= TASK =
Check each line of the material below, and copy it if it holds the string "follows".

______________________________

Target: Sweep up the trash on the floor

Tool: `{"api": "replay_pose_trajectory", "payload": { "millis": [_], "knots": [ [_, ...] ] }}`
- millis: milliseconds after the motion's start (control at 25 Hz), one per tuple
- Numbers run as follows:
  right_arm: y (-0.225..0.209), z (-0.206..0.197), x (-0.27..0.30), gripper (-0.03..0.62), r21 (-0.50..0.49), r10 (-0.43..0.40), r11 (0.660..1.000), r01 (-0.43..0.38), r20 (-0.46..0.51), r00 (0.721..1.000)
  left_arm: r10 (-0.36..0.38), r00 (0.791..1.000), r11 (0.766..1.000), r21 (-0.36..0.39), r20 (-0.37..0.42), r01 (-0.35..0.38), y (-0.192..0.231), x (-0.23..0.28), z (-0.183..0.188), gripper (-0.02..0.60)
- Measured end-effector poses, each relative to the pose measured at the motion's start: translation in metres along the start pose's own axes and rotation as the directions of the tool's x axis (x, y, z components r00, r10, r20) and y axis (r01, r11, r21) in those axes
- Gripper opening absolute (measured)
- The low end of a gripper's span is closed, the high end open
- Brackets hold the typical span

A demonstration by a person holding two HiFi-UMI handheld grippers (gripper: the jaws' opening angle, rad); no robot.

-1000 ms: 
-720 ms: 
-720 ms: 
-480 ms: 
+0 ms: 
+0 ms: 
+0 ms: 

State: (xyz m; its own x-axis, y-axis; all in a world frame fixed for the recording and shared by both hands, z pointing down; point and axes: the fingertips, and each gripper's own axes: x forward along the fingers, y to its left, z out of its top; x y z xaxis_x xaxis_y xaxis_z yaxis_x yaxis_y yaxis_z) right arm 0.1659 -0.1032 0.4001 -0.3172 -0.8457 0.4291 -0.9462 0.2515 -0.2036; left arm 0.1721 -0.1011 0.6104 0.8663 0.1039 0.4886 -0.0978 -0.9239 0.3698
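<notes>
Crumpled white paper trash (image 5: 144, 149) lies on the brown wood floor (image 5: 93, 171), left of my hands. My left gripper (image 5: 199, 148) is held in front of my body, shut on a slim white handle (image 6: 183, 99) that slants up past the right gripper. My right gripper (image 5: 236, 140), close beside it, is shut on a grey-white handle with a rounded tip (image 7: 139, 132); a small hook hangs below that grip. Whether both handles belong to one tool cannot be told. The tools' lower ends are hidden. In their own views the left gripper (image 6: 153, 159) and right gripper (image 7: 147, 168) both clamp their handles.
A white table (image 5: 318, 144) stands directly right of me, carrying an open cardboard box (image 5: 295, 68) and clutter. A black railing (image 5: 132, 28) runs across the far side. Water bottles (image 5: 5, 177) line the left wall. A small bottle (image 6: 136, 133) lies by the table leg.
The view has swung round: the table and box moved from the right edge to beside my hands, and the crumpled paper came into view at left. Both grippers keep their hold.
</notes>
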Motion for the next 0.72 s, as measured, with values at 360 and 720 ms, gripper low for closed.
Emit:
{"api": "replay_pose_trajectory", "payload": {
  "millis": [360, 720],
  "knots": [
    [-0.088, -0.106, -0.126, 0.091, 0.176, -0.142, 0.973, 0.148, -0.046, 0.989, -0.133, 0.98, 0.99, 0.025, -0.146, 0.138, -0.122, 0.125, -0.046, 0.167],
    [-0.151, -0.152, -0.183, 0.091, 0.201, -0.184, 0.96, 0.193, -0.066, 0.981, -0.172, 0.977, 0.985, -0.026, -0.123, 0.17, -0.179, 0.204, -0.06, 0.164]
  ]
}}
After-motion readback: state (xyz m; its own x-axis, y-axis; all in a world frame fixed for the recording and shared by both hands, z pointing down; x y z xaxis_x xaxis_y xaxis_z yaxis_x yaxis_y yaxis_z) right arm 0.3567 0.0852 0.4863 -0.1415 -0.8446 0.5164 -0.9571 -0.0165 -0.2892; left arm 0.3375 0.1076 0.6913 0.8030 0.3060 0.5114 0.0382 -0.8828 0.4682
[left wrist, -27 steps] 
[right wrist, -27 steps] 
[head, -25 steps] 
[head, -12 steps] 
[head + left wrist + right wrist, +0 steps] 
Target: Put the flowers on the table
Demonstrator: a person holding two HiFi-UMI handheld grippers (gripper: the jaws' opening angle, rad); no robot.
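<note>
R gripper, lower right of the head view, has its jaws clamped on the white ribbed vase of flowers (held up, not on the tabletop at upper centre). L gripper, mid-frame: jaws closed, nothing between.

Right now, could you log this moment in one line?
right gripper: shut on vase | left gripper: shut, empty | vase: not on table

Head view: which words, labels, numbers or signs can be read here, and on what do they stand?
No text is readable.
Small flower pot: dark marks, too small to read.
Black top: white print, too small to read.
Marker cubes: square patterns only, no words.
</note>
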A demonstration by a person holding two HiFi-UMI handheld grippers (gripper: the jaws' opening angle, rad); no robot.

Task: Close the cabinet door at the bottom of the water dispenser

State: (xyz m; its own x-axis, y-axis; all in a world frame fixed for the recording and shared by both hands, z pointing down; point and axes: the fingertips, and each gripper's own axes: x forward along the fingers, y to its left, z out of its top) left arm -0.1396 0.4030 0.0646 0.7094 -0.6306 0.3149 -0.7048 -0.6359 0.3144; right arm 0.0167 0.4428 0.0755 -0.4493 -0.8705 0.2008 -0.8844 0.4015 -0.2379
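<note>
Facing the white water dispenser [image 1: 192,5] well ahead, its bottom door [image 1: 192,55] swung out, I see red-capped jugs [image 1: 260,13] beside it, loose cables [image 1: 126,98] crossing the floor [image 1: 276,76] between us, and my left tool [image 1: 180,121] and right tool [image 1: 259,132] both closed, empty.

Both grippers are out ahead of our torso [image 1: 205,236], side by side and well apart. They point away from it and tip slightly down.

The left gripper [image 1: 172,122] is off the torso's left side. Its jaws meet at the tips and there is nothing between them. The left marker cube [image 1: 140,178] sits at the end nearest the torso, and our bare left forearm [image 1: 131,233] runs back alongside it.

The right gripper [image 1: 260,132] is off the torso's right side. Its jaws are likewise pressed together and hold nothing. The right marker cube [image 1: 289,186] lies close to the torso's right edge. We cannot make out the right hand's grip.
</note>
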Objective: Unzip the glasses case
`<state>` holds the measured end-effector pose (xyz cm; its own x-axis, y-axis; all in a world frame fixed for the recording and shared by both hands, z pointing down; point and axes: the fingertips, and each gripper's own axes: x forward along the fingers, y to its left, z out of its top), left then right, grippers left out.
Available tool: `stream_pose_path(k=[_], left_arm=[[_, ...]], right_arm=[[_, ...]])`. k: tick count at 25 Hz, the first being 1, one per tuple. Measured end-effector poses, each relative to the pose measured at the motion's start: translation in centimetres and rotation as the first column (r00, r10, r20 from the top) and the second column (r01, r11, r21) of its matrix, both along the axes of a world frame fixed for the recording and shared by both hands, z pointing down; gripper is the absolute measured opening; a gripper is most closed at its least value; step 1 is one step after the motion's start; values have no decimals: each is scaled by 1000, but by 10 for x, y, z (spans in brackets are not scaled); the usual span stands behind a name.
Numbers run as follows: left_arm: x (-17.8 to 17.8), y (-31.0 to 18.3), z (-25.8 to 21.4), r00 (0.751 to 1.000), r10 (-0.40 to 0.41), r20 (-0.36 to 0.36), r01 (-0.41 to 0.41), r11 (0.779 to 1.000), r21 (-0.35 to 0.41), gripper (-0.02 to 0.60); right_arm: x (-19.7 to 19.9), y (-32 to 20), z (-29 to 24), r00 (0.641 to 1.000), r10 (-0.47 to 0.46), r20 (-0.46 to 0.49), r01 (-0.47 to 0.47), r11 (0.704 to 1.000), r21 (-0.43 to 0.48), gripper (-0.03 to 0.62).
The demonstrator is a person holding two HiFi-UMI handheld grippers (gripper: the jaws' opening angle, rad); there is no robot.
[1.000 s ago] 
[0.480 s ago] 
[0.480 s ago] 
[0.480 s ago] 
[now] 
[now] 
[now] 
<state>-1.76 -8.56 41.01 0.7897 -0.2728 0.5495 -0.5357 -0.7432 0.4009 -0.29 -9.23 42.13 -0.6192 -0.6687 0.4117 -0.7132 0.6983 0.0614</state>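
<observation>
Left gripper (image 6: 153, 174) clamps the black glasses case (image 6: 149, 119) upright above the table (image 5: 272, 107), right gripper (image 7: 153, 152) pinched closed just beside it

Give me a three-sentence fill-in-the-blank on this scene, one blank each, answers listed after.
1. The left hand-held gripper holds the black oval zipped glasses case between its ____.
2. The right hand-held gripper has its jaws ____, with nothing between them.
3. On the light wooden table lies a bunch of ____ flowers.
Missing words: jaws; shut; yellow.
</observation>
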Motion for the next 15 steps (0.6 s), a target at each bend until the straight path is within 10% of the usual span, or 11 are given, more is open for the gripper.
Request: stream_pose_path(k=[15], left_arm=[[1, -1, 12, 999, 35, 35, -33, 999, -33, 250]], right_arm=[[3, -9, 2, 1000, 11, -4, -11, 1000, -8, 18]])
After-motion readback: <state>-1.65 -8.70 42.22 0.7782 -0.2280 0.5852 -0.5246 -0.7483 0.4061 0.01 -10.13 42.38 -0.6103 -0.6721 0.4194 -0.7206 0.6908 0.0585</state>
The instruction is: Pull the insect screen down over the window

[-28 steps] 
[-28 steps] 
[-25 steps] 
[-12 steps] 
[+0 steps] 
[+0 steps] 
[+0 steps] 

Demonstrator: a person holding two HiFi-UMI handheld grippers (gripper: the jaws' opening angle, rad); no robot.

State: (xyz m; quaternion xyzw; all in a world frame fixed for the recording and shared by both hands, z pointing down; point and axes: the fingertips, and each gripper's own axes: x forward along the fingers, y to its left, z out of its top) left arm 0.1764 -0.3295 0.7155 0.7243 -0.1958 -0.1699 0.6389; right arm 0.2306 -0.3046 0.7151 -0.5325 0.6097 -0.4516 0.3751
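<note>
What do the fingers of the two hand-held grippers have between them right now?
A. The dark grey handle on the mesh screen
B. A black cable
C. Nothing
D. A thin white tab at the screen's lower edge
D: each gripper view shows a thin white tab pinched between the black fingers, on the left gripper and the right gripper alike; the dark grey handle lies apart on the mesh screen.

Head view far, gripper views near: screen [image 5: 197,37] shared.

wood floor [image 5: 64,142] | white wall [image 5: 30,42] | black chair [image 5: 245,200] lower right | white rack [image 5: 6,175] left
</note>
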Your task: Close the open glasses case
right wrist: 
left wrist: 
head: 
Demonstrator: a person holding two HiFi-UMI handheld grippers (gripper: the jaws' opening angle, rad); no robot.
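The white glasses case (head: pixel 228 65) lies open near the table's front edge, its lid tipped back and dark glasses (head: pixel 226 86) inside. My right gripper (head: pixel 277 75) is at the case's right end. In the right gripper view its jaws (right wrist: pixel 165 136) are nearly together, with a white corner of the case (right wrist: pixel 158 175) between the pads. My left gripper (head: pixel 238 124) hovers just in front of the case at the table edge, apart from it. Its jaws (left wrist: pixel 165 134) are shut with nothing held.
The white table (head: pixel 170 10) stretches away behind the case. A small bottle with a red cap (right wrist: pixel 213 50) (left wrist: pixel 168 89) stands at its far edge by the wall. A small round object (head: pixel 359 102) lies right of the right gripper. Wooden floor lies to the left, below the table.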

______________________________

= OUTPUT =
- Numbers run as follows:
Numbers run as follows: left_arm: x (-17.8 to 17.8), y (-31.0 to 18.3), z (-25.8 to 21.4), r00 (0.751 to 1.000), r10 (-0.40 to 0.41), r20 (-0.36 to 0.36), r01 (-0.41 to 0.41), r11 (0.779 to 1.000), r21 (-0.35 to 0.41), gripper (-0.02 to 0.60); right_arm: x (-19.7 to 19.9), y (-32 to 20), z (-29 to 24), r00 (0.641 to 1.000), r10 (-0.47 to 0.46), r20 (-0.46 to 0.49), r01 (-0.47 to 0.47), r11 (0.704 to 1.000), r21 (-0.43 to 0.48), gripper (-0.03 to 0.62).

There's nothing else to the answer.